Scout’s vision was clouded by a haze of red. “Trey would not leave me. He loves me. He didn’t
leave
me in that hospital. He tormented himself just outside the doors. It broke his heart, and those three months I went through are nothing compared to what he’s gone through. So you can chase him with your demons and threaten him and torment him, and he will not leave me. So give it up, Ariston. Your little mind games won’t work.”
The red haze faded, and Scout nearly fell to her knees with the realization that she believed her own words.
Trey will not leave me. He will not leave.
Trey was out there somewhere, waiting. Like he promised. And now she just had to get out of here so she could tell him she knew this.
“And another thing.” She advanced on him. “You know nothing about my unicorn.” She kicked the blankets away from her feet, storming across the black floor.
Ariston didn’t back away from her fury, but he crossed his arms like they could protect him.
“Nothing. Ashra cares more about everything than herself. I watched as she made a whole bunch of your stupid demons mad, just so they’d follow her away from exhausted Irwarros who couldn’t fight anymore. I watched as she gave up her life and her home to bring me here. Because I wouldn’t have a chance on my own. I watched as she gave up sleep so we could rest, and she hid her pain behind sarcasm, not because it made her look weak, but because she didn't want anyone else to have to endure it. She’s the most stubbornly unselfish creature I have ever met. And because you don’t believe that, you have no idea what she can do to you.” Scout finally stopped, inches from Ariston’s face.

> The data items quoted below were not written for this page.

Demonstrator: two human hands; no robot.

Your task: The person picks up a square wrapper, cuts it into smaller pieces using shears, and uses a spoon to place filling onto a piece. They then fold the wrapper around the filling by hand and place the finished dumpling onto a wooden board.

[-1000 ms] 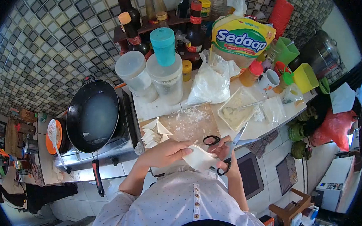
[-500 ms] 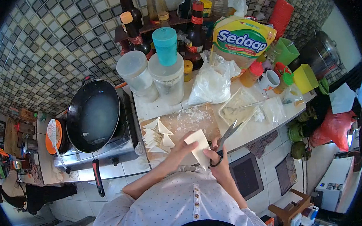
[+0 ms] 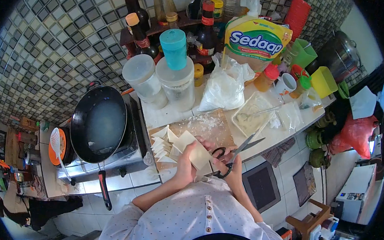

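Observation:
My left hand (image 3: 186,167) is closed on a stack of pale square dough sheets (image 3: 200,156), held over the near edge of a wooden board (image 3: 220,121). One sheet stands out to the left of the stack. My right hand (image 3: 234,170) grips black-handled scissors (image 3: 246,146), their blades parted and pointing away to the upper right. The fingertips of my right hand are close to the stack's right edge. Several pointed, pale cut dough pieces (image 3: 162,145) lie on the board's left part, just beside the sheets. White flour dusts the board.
A dark pan (image 3: 106,123) with cloudy liquid sits on the stove at left, beside a slotted spoon (image 3: 56,143) on an orange plate. Behind the board stand lidded tubs (image 3: 175,81) and a bag of white powder (image 3: 224,89). A tray of pale paste (image 3: 249,119) lies right.
The dough sheets have shifted left and tilted, with one sheet now spread apart toward the cut pieces. The scissors have turned, and their blades are wider apart.

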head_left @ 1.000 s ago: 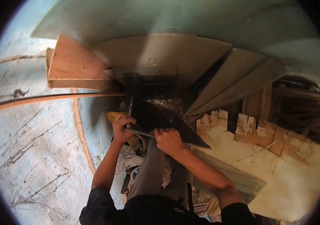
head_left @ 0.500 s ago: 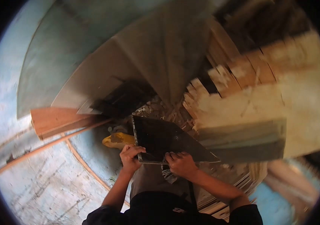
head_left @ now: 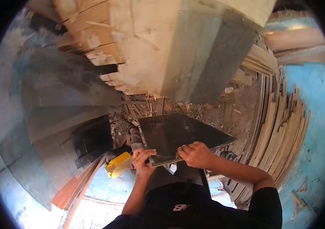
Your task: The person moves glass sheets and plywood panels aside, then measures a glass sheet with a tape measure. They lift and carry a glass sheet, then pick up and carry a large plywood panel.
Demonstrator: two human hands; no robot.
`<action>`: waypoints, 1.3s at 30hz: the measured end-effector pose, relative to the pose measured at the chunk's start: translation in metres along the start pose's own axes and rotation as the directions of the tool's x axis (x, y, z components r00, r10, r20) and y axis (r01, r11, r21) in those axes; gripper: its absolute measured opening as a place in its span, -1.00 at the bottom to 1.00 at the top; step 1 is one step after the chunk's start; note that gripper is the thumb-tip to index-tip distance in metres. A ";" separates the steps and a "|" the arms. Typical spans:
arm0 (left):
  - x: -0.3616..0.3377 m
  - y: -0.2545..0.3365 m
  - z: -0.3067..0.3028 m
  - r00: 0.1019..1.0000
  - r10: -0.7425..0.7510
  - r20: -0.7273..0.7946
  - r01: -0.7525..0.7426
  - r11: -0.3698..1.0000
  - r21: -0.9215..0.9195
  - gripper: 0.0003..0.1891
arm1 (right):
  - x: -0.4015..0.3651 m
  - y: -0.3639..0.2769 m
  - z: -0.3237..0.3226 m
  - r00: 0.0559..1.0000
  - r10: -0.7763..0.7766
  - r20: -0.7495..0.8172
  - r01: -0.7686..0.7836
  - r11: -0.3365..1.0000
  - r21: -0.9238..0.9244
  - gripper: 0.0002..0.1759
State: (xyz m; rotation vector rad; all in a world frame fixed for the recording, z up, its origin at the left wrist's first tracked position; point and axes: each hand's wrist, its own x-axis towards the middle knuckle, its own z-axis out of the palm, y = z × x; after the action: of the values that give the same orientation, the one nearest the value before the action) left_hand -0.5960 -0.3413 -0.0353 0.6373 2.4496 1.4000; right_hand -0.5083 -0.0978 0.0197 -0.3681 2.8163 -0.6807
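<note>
A dark, flat rectangular board (head_left: pixel 181 135) with pale chipped edges is held in front of my body, its surface facing up. My left hand (head_left: pixel 142 159) grips its near left corner, fingers curled over the edge. Farther right on the near edge, my right hand (head_left: pixel 195 154) is closed on the board, with a small rough piece that I cannot make out at its fingertips. Beside my left hand is a yellow object (head_left: pixel 118 164), lower left of the board.
Rubble and wood scraps (head_left: pixel 162 107) cover the floor beyond the board. Large panels (head_left: pixel 71 110) lean at the left, and pale and grey sheets (head_left: pixel 204 53) stand ahead. Long wooden strips (head_left: pixel 280 133) are stacked at the right beside a blue wall (head_left: pixel 315 87).
The view has turned right, bringing the stacked strips into sight, while the leaning panels shifted left. The board has moved slightly right in view, still in both hands.
</note>
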 end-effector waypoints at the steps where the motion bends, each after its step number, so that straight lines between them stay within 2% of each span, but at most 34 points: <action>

He stared at her without speaking, his jaw clenched so tight she could see the muscle in his cheek working.
And then he stormed past her, jerked his scepter out of its holder by his throne, and grabbed her arm. “Surround us. Don’t let them through.” He snarled, and immediately they were besieged by a wall of Taraxippus circling the orb of light, above them and on all sides.